JPH022586A - Electrically decorating signboard and its manufacture - Google Patents

Abstract

PURPOSE:To prevent the quantity of light from a board from extremely lowering because a photoconductor is bent greatly and to prevent the photoconductor from slipping off from the board by fixing the photoconductor to the board through a bending metallic tube. CONSTITUTION:The photoconductor 4 is inserted into the bending metallic tube 3 to fix it to a perforated board 2. Since the entire surrounding of the photoconductor 4 is protected with the metallic tube 3 for practical use, the bending part of the photoconductor 4 is not damaged. Moreover this protection is very instrumental in the partial excessive bending even if peripheral temperature is raised and the photoconductor is softened. As a result, the title signboard provides novel and excellent decorating effects as an effective, high durability, decorating signboard for interior and exterior.

Description

DETAILED DESCRIPTION OF THE INVENTION [Industrial Field of Application] The present invention relates to an illuminated signboard and a method for manufacturing the same. More specifically, the present invention relates to an illuminated signboard with excellent optical decorative properties and durability, in which a photoconductor is more effectively fixed to signboards, and a method for manufacturing the same.

[Prior Art] Conventional signboards have generally been illuminated signboards using neon tubes or photodiodes. However, electricity costs were high and it was difficult to express arbitrary colors.

On the other hand, illuminated signboards that use photoconductors have been replaced by neon tubes or photodiodes. There are also signboards using photoconductors.

The photoconductor was inserted directly into the porous board and fixed with adhesive.

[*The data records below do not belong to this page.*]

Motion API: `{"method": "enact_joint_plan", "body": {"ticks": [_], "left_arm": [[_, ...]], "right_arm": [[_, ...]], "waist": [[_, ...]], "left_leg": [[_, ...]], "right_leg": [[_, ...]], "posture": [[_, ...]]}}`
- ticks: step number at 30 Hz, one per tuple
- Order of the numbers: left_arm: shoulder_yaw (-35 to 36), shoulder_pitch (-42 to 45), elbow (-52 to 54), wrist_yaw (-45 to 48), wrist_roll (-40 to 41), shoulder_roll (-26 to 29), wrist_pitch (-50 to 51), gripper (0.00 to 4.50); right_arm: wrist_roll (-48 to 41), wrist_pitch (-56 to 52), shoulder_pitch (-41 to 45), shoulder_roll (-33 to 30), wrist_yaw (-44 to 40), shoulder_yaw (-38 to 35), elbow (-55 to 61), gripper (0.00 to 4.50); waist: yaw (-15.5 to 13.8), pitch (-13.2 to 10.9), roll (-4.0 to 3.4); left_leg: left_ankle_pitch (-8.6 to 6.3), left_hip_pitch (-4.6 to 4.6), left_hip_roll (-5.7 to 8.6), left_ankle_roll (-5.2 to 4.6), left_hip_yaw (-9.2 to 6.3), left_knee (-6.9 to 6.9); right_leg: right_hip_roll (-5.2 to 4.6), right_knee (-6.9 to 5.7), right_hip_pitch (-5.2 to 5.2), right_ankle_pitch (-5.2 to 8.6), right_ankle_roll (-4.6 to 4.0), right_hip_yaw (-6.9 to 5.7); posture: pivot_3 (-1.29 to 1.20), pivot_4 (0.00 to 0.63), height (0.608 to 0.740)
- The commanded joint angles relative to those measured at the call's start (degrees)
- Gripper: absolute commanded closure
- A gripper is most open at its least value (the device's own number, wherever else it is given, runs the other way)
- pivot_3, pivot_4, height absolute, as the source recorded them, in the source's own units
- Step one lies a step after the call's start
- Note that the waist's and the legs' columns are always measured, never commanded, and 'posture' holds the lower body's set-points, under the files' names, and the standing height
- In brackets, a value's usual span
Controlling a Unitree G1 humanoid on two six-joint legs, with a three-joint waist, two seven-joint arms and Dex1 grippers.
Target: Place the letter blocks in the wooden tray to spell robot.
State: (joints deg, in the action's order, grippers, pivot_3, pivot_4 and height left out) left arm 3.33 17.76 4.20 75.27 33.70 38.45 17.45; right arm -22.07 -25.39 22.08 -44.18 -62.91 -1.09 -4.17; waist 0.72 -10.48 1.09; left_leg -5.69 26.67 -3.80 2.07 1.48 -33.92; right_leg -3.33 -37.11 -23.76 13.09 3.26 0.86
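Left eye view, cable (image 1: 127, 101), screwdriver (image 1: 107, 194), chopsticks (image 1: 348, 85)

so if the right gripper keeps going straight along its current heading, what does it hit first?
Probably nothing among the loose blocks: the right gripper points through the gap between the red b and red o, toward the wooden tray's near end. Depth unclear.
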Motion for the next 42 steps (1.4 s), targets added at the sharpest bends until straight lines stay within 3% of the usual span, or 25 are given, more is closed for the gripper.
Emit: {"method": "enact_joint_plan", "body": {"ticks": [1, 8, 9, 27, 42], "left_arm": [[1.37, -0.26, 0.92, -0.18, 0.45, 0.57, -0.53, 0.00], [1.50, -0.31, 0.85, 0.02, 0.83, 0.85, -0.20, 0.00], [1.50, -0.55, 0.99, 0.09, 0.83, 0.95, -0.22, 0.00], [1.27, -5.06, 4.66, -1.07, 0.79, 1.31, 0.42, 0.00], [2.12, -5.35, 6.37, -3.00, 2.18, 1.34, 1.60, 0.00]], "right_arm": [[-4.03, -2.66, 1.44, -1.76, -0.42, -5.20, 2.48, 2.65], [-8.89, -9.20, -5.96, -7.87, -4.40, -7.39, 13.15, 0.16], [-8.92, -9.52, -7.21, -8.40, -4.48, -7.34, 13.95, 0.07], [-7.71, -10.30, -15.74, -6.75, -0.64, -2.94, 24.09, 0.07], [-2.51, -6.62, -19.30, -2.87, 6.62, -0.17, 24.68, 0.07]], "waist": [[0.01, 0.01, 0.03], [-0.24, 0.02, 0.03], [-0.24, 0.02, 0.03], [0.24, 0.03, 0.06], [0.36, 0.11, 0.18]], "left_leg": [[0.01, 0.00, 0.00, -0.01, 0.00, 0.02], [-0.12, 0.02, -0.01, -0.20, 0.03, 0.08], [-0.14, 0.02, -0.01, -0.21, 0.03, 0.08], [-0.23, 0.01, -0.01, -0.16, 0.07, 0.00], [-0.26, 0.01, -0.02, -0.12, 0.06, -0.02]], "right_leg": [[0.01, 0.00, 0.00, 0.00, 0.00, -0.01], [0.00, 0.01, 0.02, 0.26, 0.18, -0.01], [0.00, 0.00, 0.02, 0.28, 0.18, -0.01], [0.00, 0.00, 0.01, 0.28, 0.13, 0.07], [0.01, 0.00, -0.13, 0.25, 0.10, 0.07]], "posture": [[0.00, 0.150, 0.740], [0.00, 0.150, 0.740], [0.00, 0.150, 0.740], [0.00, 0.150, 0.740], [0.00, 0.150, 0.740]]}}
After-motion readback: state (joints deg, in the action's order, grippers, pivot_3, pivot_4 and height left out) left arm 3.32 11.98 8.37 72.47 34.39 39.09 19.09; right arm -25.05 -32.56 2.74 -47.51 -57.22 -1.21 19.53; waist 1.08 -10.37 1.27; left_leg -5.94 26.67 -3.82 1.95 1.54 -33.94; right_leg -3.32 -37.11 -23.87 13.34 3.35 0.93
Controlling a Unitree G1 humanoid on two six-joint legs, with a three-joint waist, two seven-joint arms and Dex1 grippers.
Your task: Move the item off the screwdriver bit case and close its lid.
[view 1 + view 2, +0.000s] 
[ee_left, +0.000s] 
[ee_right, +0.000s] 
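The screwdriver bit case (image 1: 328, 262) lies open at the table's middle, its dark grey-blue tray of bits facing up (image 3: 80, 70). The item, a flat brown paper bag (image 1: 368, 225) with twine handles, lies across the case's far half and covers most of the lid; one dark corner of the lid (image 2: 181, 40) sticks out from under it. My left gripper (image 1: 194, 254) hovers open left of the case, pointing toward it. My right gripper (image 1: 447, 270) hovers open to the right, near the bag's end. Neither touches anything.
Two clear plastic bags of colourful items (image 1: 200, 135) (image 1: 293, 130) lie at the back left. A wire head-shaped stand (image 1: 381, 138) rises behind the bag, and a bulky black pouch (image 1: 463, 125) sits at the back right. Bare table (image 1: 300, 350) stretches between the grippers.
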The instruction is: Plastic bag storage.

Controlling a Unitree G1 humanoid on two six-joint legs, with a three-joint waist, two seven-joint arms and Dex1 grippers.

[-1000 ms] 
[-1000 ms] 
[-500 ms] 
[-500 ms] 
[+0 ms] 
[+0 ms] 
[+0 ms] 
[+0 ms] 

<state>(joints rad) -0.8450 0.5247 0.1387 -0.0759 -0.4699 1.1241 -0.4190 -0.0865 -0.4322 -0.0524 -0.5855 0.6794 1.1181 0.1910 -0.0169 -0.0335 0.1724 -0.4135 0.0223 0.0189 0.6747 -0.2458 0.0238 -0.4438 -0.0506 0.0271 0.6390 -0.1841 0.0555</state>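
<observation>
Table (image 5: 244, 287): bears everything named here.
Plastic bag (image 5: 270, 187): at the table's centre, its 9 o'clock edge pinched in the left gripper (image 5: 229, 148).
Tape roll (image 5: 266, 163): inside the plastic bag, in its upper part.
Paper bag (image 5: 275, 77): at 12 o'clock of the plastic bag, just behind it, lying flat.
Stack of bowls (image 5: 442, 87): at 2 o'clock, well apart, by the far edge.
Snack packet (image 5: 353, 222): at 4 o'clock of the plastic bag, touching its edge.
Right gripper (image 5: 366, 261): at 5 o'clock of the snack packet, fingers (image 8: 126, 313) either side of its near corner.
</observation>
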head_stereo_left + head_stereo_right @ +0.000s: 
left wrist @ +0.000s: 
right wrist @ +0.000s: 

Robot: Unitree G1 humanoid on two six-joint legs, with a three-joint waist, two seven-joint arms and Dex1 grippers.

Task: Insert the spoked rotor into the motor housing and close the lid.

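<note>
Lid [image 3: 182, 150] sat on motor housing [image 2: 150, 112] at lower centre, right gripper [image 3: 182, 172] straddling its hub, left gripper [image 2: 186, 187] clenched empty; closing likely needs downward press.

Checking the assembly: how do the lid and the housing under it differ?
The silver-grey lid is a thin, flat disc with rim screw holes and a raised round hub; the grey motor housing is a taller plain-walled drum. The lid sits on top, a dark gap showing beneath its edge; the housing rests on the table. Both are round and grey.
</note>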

To fix it, a hole was simply made in a board such as a signboard, a photoconductor was inserted into the hole, and the photoconductor was fixed with adhesive, and the photoconductor at the other end was bundled and fixed to the light source section.

Plastic optical fibers are generally used as photoconductors for such applications due to their flexibility and cost.

[Problems to be Solved by the Invention] However, the adhesives that can be used with plastic optical fibers are limited due to chemical resistance issues, and the photoconductor from the board to the light source is left with both ends gripped. ing. Therefore, during practical use, the photoconductor softens due to solar heat or heat from a light source, causing the center portion of the photoconductor to sag. The stress was concentrated on the board part, causing problems such as the photoconductor being extremely bent, resulting in an extremely low amount of light emitted from the board part, or the photoconductor coming off the board.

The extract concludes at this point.